Por último, yo soy etóloga, es decir, alguien interesado en los aspectos genéticos de la conducta. Los etólogos, como Margaret Mead dijo en una oportunidad de la perspectiva antropológica, tienen «una forma de mirar». Desde mi punto de vista, los seres humanos poseen una naturaleza común, un juego de tendencias o potencialidades inconscientes compartidas que están codificadas en nuestro ADN y que evolucionaron porque les eran útiles a nuestros antepasados millones de años atrás. No estamos al tanto de estas predisposiciones, pero aún hoy motivan nuestra conducta.
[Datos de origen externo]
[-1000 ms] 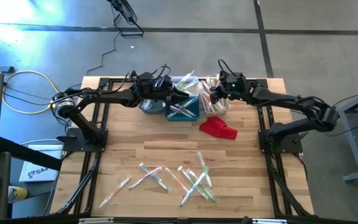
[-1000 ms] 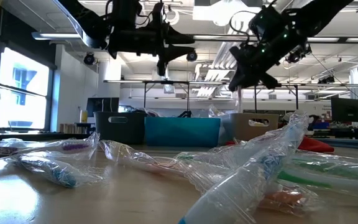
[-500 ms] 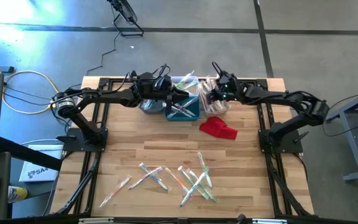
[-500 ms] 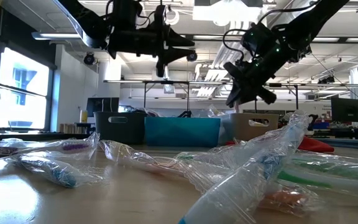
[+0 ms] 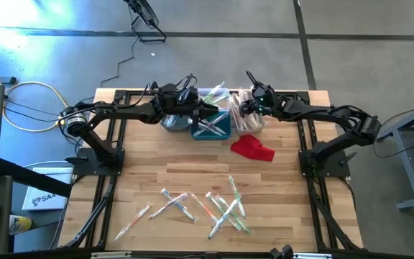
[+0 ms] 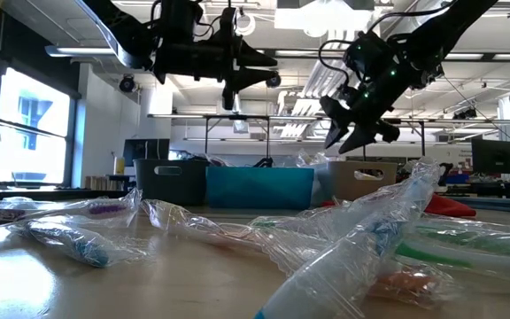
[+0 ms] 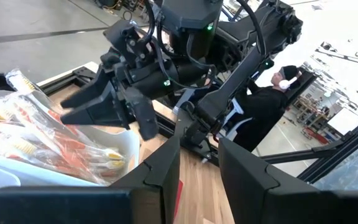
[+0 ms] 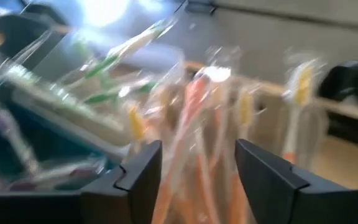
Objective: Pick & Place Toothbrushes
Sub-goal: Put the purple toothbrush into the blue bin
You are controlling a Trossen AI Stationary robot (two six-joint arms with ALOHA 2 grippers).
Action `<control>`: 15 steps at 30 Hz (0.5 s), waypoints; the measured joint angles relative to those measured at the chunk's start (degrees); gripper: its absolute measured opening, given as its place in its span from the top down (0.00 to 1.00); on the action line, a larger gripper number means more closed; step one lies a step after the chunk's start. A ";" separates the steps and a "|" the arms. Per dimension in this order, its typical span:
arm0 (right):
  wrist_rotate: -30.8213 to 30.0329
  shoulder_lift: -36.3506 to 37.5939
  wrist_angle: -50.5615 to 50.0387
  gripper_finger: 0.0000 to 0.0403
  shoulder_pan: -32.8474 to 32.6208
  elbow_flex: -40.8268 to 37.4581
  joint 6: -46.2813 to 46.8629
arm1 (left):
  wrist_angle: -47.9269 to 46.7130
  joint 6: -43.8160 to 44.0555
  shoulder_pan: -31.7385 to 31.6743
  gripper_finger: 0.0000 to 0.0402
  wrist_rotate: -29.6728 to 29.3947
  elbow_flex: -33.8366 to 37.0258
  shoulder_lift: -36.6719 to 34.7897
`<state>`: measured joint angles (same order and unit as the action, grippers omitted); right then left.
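Note:
Several wrapped toothbrushes [image 5: 221, 205] lie loose on the near half of the wooden table. More stand and lie in the teal bin [image 5: 213, 126] and in the white bin [image 5: 250, 122], where orange-handled ones [image 8: 194, 118] show. My right gripper [image 5: 239, 109] hangs open just above the white bin, tipped downward, with nothing between its fingers [image 8: 135, 180]. My left gripper [image 5: 207, 108] hovers level above the teal bin, high over the table [image 6: 271, 71], its fingers [image 7: 166, 168] apart with nothing between them.
A grey bin [image 5: 175, 124] stands left of the teal one at the table's far edge. A red cloth [image 5: 252, 149] lies just in front of the white bin. A person [image 7: 272, 99] sits beyond the table. Bare wood lies between the bins and the loose toothbrushes.
My right gripper has sunk a little toward the white bin, shifted slightly toward the table's left, and opened its fingers wide. My left gripper has kept still.

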<state>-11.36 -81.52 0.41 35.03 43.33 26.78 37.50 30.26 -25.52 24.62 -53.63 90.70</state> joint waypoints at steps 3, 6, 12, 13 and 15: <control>-2.46 0.09 1.18 0.49 0.02 0.00 -0.21 | 0.00 0.00 0.00 0.73 -0.04 0.00 0.00; 0.83 0.63 2.35 0.49 0.05 0.00 -0.15 | 0.00 0.00 0.00 0.73 -0.07 0.00 0.00; 9.94 4.99 4.20 0.54 -0.41 0.00 0.49 | -0.15 0.00 0.00 0.73 -0.07 0.00 0.00; 10.85 5.88 4.65 0.56 -0.62 0.00 0.47 | -0.17 0.00 0.00 0.73 -0.07 0.00 0.00; 12.30 7.94 4.66 0.58 -0.92 0.00 0.14 | -0.18 0.00 0.00 0.73 -0.05 0.00 0.00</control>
<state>0.93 -73.58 5.07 34.11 43.33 26.92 37.32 30.26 -25.52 24.57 -53.63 90.70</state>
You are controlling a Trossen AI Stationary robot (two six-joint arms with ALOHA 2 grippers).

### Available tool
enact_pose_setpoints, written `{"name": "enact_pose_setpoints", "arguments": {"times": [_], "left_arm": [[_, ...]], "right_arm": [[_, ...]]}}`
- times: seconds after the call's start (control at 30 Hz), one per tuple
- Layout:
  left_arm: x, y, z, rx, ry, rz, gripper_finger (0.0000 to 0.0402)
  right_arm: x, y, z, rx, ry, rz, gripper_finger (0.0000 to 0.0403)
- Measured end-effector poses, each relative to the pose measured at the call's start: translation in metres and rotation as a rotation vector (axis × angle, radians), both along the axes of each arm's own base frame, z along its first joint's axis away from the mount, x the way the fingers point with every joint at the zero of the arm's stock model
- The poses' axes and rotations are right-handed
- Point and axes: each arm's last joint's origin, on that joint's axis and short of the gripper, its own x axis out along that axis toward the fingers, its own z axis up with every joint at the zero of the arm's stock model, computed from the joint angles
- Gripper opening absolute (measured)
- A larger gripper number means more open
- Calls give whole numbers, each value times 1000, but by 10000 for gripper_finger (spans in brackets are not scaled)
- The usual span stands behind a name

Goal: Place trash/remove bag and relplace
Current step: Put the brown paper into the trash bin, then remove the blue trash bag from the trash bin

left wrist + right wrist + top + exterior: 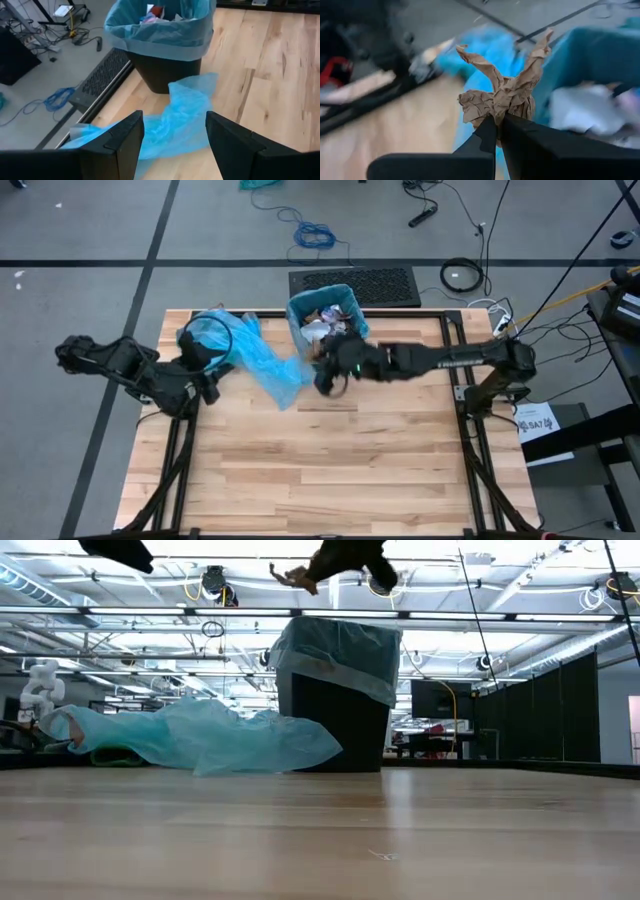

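The right hand [496,122], pinching a crumpled brown paper wad [502,92], hangs just beside the lined bin [326,315] for dropping, while the left hand [172,135], spread, waits over the spare blue bag [250,355] on the bench [330,465]

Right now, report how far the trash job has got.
Done: white and mixed scraps already lie in the lined bin. In hand: the right gripper is shut on a brown paper wad, raised beside the bin. Left: drop it, pull the liner, fit the spare blue bag beside the open left gripper.
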Motion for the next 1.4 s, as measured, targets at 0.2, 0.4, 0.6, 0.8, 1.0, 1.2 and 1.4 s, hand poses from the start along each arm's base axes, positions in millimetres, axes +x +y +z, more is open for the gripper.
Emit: {"name": "enact_pose_setpoints", "arguments": {"times": [0.2,0.4,0.6,0.8,1.0,1.2,1.4], "left_arm": [[-6,3,2,-12,-29,11,215],[-8,4,3,-16,-39,11,215],[-7,3,3,-17,-39,11,215],[-4,2,2,-13,-27,11,215],[-4,2,2,-13,-27,11,215],[-4,2,2,-13,-27,11,215],[2,0,0,-5,-3,12,215]], "right_arm": [[-3,-57,8,5,-98,-161,0],[-14,-102,8,85,-161,-329,12],[-23,-125,3,238,-170,-311,63],[-25,-128,1,248,-147,-300,136],[-24,-127,2,253,-150,-290,185],[-22,-122,1,333,-136,-149,195],[-21,-105,4,307,-95,-38,181]]}}
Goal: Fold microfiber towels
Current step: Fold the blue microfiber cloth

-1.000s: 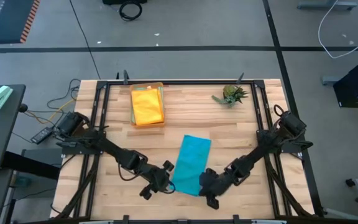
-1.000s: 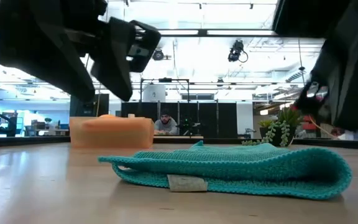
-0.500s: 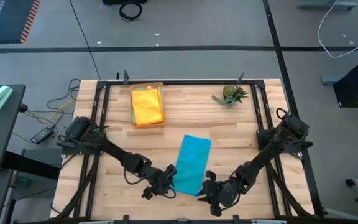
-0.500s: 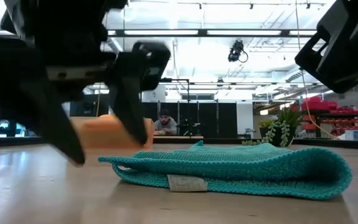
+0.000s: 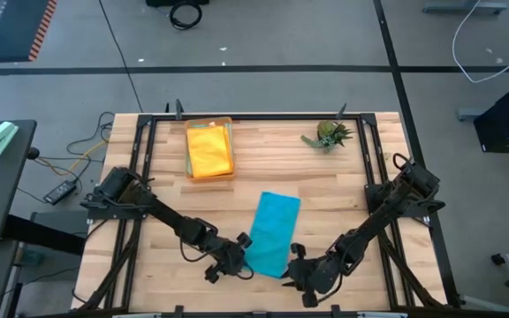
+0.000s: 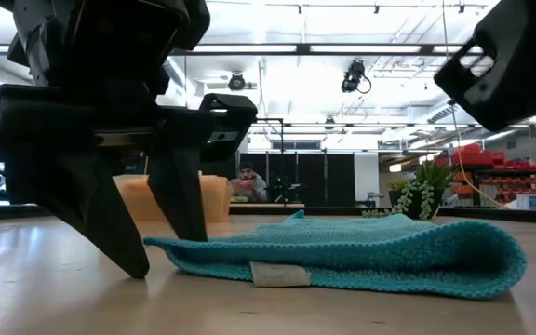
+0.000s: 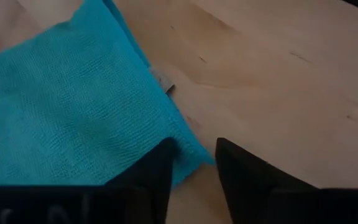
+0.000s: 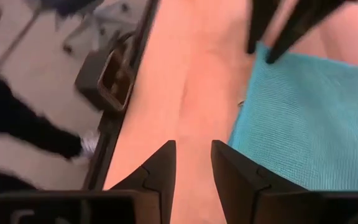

No creo, sin embargo, que seamos títeres de nuestros genes, que nuestro ADN determine nuestros actos. Al contrario, la cultura esculpe innumerables y diversas tradiciones con nuestro material genético. Luego los individuos responden a su ambiente y herencia en formas idiosincrásicas que desde tiempos inmemoriales los filósofos atribuyen al «libre albedrío».
En nuestro empeño por comprendernos, primero estudiamos el sol, la luna y las estrellas, luego las plantas y animales que nos rodean. Hace apenas dos siglos que analizamos científicamente nuestras redes sociales y nuestras mentes. Durante la época victoriana los libros escritos por hombres o por mujeres iban en estantes separados. Alfred Kinsey, el sexólogo, realizó sus revolucionarios estudios sobre la vida sexual en los Estados Unidos ya en la década de los cincuenta. Y los académicos sólo últimamente han empezado a analizar las corrientes genéticas que subyacen a las costumbres humanas de apareamiento. De modo que este libro intenta explorar la naturaleza de nuestra vida erótica.
Hay magia en el amor, como bien saben los poetas y los enamorados. No pretendo violar ese santuario. Pero nuestros imperativos sexuales son tangibles, cognoscibles. Y creo firmemente que cuanto mejor comprendamos nuestra herencia humana, más la dominaremos y más amplio será nuestro libre albedrío.